Reaktion der Verwandtschaft
Für Kinder im Kindergarten- oder Grundschulalter und deren Eltern gab es vor Corona einmal im Monat einen Spiel- und Familientreff. Während die Kinder miteinander spielen, erzählen sich Eltern gegenseitig von den Fortschritten und der Entwicklung ihrer Kinder. Auch für die Jugendlichen gibt es ein Treffen, bei dem die Familien zum Beispiel gemeinsam bowlen und Themen wie die Schul- und Berufsausbildung untereinander diskutieren. Jährliche Veranstaltungen, bei denen sich die Mitglieder zu einem Sommerfest, einer Nikolausfeier und einem Familienfrühstück treffen oder einen Ausflug in den Europapark unternehmen, runden das Angebot ab.
„Die meisten Familien werden mit ihrem Kind glücklich, aber manche bringt es an ihre Grenzen, ein Kind mit Behinderung großzuziehen“, umreißt Martina Neugebauer-Renner die Herausforderung von Betroffenen. Ein Kind mit Trisomie 21 sei für jede Familie eine außergewöhnliche Situation, mit der anfangs nicht alle gut umgehen könnten. Bei einer Erstberatung fragt die Vereinsvorsitzende immer, wo Unterstützung benötigt wird, damit jeder Familie individuell geholfen werden kann. Häufig müssten werdende Eltern erst ihre Trauer über diese neue Situation bewältigen, die Reaktionen der Verwandtschaft auf die Genanomalie verarbeiten oder sich klarmachen, wie der zukünftige Alltag mit dem Kind gestaltet werden kann. Um zu zeigen, wie ein Familienleben mit Down-Syndrom abläuft, bietet sie betroffenen Familien an, durch ein gemeinsames Treffen bei ihr zu Hause Einblicke in ihre Familie zu geben.

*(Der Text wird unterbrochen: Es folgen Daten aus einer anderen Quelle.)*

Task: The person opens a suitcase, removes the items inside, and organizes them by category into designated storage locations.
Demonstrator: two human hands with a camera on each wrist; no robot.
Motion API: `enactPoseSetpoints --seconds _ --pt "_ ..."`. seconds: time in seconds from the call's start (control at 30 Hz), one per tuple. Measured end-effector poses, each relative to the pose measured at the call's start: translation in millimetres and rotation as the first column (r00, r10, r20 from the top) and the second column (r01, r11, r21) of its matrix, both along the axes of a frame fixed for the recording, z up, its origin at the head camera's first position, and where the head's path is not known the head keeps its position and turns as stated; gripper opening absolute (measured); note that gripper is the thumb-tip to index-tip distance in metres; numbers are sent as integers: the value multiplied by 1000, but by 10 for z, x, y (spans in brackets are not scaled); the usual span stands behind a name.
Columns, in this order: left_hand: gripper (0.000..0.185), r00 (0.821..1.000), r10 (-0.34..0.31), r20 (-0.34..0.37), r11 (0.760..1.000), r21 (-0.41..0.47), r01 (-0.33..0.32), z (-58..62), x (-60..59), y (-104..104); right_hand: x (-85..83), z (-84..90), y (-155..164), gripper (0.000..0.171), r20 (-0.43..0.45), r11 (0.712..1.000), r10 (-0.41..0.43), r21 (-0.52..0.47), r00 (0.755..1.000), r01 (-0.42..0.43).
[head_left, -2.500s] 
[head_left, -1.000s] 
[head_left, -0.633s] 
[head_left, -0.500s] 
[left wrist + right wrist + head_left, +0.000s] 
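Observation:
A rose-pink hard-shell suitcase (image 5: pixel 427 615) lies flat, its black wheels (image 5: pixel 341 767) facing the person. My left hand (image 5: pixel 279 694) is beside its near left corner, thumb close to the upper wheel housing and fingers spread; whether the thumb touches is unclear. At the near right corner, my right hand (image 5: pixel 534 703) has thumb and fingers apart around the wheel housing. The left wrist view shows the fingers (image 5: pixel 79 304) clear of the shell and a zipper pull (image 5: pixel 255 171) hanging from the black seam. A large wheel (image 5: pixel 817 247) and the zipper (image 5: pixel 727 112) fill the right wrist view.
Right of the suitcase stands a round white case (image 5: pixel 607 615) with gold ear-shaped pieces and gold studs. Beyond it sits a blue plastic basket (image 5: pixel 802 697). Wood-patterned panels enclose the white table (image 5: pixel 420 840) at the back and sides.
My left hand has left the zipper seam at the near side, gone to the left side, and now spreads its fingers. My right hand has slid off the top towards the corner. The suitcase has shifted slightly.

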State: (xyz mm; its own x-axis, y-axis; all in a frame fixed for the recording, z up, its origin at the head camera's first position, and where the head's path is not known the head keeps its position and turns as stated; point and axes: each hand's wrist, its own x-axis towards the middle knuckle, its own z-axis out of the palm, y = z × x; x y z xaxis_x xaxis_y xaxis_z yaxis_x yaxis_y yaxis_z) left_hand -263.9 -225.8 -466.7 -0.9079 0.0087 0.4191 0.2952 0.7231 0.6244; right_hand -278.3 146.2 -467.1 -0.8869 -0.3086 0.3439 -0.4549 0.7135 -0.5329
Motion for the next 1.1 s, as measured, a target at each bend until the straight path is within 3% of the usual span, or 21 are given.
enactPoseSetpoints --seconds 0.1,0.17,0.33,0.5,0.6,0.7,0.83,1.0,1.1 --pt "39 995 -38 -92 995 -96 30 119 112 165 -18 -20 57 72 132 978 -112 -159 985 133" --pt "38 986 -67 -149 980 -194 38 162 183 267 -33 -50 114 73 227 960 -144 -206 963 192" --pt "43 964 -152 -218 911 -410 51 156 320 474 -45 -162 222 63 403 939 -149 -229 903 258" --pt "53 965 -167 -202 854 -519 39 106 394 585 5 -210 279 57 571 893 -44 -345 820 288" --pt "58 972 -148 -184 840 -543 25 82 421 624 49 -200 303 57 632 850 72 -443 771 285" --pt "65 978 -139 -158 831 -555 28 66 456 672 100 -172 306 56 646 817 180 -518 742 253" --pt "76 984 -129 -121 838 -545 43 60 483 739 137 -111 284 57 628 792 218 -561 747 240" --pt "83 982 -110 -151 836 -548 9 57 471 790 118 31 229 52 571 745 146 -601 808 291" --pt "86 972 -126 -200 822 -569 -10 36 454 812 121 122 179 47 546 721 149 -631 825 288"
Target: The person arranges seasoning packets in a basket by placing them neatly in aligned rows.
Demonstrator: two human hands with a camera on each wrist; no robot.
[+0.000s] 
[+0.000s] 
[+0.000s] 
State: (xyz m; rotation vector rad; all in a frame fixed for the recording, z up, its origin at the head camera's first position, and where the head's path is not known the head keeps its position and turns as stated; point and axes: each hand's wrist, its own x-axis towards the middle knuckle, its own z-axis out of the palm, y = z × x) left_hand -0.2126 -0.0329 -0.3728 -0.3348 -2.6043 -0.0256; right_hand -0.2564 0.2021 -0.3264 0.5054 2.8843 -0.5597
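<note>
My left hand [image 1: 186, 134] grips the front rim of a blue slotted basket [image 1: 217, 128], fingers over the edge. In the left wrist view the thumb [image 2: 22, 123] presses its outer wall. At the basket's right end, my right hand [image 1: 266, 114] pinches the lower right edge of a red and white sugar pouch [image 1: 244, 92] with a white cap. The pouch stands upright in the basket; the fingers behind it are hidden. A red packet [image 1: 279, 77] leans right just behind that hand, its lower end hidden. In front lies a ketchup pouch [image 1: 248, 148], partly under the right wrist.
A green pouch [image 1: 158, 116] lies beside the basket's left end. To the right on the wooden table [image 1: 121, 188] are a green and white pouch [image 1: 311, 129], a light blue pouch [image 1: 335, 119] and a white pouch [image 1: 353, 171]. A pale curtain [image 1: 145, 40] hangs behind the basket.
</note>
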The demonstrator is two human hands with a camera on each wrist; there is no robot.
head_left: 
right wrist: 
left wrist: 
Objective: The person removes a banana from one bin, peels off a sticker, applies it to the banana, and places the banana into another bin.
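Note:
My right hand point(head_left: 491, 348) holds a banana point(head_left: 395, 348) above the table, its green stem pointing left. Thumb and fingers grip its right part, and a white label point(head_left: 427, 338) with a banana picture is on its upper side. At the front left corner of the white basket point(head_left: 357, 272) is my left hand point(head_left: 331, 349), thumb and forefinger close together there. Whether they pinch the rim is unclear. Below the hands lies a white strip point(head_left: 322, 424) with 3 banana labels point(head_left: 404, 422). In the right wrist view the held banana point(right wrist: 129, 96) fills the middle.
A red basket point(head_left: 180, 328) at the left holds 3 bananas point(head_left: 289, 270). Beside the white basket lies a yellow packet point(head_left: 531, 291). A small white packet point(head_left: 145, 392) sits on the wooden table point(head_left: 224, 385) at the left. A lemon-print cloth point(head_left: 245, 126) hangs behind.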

Mit zwei kam Edith in einen Regelkindergarten
In ihrer Schwangerschaft mit Edith wurden bei einer normalen Routineultraschalluntersuchung Auffälligkeiten entdeckt, die auf Merkmale von Trisomie 21 zutrafen. Die Herzstrukturen deuteten auf einen Herzfehler hin, und auch die Gehirnstrukturen wiesen Besonderheiten auf. Trotz dieser Marker verzichteten ihr Mann und sie jedoch bewusst auf invasive pränatale Untersuchungen, die Sicherheit gegeben hätten. Sie wollten das Leben des ungeborenen Kindes nicht gefährden. Zwar hatten sie sich früh in der Schwangerschaft mit dem Down-Syndrom beschäftigt, dennoch wendete sich das damals in Mainz lebende Paar selbst erst nach der Geburt ihrer Tochter an den örtlichen Selbsthilfeverein, da sie während der Schwangerschaft an der Hoffnung festhielten, dass ihr Kind ohne ein zusätzliches Chromosom geboren wird. Mit dem Umzug nach Freiburg trat die Familie in den Verein ein, wo Neugebauer-Renner sich von anderen über die naherückende Kindergartenzeit Informationen einholen konnte. Edith kam dann mit zwei Jahren in einen Regelkindergarten. Damals konnte Edith noch nicht allein essen und lag in ihren motorischen Fähigkeiten hinter anderen Kindern in ihrem Alter weit zurück. Dadurch, dass sie in einer Regeleinrichtung war, lernte sie schnell die Bewegungen der anderen Kinder abzuschauen und nachzuahmen, so dass ihre Motorik sich verbesserte. Dennoch war sie ständig auf die Unterstützung von Betreuern angewiesen, weil sie die gesamte Kindergartenzeit über besonders begleitet werden musste.